Should women keep quiet in church?
In 1 Corinthians 14:34-35 the Apostle Paul addresses a particular problem in the Corinthian church. He cannot mean that women should always be silent in church as he has already mentioned women praying and prophesying in 1 Corinthians 11:5.
However it seems that some of the married women in the church were not being respectful to their husbands. We can’t be sure about the details but it reads as though they were interrupting the church meeting by gossiping together about the teaching being given in the church instead of respectfully asking their Husbands to teach them after the service. So Paul writes that if the women want to enquire about something, they should ask their own husbands at home for they must be in submission to their husbands.
So in the church of Corinth the wives were not submitting to the headship of their husbands (which of course goes against God’s Creation Design (or God’s Law as Paul calls it in 1 Corinthians 14:34). Instead of respecting their husband’s headship these women displayed a spirit of defiance and began to think that they had the right to decide matters of church order and doctrine for themselves which of course goes against the principle of male headship (see Ephesians 5:23 and 1 Timothy 2:12-13).

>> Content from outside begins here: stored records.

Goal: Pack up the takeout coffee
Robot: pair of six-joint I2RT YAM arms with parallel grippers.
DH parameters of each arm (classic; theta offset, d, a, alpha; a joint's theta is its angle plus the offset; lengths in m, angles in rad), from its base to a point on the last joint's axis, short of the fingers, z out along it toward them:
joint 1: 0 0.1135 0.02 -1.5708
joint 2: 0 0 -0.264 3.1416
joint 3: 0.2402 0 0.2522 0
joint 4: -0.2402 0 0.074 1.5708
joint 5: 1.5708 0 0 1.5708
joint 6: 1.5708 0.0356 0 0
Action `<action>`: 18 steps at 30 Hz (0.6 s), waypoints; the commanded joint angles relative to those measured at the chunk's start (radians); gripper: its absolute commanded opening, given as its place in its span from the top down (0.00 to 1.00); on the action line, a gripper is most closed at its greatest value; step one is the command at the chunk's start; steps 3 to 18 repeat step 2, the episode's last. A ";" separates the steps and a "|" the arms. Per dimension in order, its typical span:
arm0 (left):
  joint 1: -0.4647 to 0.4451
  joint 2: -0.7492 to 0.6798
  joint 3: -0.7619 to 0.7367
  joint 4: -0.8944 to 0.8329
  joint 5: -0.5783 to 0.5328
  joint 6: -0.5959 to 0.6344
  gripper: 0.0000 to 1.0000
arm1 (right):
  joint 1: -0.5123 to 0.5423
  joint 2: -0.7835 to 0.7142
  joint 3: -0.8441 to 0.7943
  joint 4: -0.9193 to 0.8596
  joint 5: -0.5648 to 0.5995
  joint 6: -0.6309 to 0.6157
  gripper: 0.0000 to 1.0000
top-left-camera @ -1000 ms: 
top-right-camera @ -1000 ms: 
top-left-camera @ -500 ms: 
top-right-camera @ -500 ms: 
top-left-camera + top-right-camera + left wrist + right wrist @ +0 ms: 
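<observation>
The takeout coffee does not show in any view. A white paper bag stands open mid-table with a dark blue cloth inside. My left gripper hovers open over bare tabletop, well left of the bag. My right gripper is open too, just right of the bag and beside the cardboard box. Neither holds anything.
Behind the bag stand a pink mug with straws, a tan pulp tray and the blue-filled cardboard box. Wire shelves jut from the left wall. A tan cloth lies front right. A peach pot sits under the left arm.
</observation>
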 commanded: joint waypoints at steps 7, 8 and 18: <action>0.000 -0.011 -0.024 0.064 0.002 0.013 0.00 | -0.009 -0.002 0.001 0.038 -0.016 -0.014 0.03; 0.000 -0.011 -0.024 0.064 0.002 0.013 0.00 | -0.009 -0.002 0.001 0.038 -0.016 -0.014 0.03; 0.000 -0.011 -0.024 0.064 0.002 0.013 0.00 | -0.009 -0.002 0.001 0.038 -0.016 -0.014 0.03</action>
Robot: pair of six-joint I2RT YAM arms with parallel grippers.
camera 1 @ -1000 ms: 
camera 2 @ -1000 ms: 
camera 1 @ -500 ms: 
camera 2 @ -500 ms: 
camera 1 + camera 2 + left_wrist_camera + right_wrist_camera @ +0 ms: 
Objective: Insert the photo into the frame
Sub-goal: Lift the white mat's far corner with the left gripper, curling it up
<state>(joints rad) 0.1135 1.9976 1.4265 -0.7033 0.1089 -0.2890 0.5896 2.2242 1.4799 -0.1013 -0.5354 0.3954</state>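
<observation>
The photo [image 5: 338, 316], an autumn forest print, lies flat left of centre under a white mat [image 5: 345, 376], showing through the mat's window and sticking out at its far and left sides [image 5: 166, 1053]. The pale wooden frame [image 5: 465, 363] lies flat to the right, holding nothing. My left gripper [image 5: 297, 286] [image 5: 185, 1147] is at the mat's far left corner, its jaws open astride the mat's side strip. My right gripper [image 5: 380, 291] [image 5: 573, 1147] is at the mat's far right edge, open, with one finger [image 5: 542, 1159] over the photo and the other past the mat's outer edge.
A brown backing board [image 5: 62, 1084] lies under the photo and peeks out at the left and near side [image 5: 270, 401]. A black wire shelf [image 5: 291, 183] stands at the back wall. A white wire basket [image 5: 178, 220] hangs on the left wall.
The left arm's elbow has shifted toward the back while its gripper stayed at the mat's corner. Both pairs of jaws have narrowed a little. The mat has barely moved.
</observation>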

When Paul speaks about the role of women in the church he doesn’t restrict women from being involved in church leadership roles, or teaching roles (see Titus 2:3-5) but his restriction is that the head of the church should be a man and that women should not have authority (in teaching) over the men. The pattern the Bible teaches is that God is the ultimate head over all things. God delegates headship to Christ:
And God placed all things under his feet and appointed him to be head over everything for the church, which is his body, the fullness of him who fills everything in every way. Ephesians 1:22-23 (NIV)
And Christ delegates headship to the husband:
For the husband is the head of the wife as Christ is the head of the church, his body, of which he is the Saviour. Ephesians 5:23 (NIV)
1 Corinthians 11:3 gives a helpful summary:
Now I want you to realise that the head of every man is Christ, and the head of the woman is man, and the head of Christ is God. (NIV)
Women will often have a significant leadership role in the home, in raising children, and also in positions of authority in the workplace and there is no problem in Paul’s teaching with women having leadership responsibilities in the church as well (see Romans 16:1 for an example of such a woman).
However God has delegated the role of headship to men so it is not right for women to seek to take the headship that rightfully belongs to a husband or presume to have headship in the church.